Senator Ridgeway presented this bill and stated that her constituents had been asking her for a bill similar to SJR 23. Senator Ridgeway stated that this bill would prohibit political subdivisions from being switched to public health insurance options if a health care reform bill passed in washington. Senator Ridgeway stated that she believed this bill would shrink the size of the private insurance pool. She went on to say that this change could potentially hurt the private insurance industry.

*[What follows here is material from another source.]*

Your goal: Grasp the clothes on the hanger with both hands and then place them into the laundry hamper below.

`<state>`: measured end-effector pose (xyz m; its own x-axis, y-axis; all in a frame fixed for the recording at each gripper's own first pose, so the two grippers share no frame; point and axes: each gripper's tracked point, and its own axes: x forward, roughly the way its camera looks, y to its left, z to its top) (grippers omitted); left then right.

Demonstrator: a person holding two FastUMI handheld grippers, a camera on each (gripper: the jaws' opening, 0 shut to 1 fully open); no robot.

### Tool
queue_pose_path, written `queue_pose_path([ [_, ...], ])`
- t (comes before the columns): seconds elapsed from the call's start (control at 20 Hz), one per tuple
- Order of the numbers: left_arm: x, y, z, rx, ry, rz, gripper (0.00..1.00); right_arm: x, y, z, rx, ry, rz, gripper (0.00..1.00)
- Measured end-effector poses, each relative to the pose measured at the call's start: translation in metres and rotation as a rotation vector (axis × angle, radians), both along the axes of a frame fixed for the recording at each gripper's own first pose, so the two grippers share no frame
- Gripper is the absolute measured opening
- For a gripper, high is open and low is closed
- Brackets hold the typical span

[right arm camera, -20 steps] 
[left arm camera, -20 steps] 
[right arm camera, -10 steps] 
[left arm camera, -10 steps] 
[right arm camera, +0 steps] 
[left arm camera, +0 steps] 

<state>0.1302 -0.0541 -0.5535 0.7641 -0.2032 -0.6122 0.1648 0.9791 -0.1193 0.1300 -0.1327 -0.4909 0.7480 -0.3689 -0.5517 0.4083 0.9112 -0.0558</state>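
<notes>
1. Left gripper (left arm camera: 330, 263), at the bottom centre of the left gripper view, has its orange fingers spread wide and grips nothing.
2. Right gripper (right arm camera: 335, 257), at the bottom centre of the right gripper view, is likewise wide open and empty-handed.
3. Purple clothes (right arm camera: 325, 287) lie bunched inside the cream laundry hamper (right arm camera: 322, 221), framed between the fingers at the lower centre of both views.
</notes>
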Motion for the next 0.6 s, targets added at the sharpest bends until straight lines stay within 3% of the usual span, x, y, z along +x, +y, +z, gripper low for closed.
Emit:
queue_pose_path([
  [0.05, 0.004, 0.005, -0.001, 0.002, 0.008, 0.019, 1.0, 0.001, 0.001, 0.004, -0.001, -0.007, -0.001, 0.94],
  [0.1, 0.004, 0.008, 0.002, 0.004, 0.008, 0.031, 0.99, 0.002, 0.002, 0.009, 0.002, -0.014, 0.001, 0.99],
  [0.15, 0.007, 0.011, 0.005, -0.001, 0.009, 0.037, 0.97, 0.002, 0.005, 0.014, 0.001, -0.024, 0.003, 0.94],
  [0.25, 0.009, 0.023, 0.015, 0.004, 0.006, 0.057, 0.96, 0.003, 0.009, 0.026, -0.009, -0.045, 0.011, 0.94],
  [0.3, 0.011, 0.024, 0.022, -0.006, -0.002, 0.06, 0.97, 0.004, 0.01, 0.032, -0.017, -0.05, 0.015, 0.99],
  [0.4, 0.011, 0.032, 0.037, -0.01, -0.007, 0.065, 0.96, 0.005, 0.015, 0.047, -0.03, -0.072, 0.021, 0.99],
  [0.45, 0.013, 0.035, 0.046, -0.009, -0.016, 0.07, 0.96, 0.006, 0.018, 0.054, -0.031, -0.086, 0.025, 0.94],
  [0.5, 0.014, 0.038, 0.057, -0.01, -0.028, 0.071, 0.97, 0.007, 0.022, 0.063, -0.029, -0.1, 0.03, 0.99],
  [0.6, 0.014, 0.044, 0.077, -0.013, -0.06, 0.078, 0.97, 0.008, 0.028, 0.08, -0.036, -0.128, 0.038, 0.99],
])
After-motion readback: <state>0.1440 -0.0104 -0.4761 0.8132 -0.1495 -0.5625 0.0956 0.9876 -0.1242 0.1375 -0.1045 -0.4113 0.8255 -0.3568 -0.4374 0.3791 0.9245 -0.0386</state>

A representative of the Missouri Insurance Coalition stated the passage of a public insurance option by the federal government would shrink the insurance pool and that this change in size would hurt smaller businesses that are dependent on lower insurance rates.

A representative of the Missouri National Education Association and Missouri School Boards Association went on record as being against this bill. Stating that this bill would limit the options that school districts and other political subdivisions would have when it comes to health insurance.

SJR 25      
Senator Cunningham’s SJR 25 was heard on Thursday.

Basically, this legislation allows Missourians to ignore the federal health insurance mandate and remain uninsured.

The estimated $2.5 billion in savings to be extracted from Health facilities over 10 years would pay for expanded coverage in other states or to be kept by the federal government.

The companion bill in the House is HJR 57 (Tim Jones). It was also heard Thursday.

This resolution will be put on the fast track.

Next week
A full hearing schedule awaits the House and Senate with Spring Break only 4 weeks away.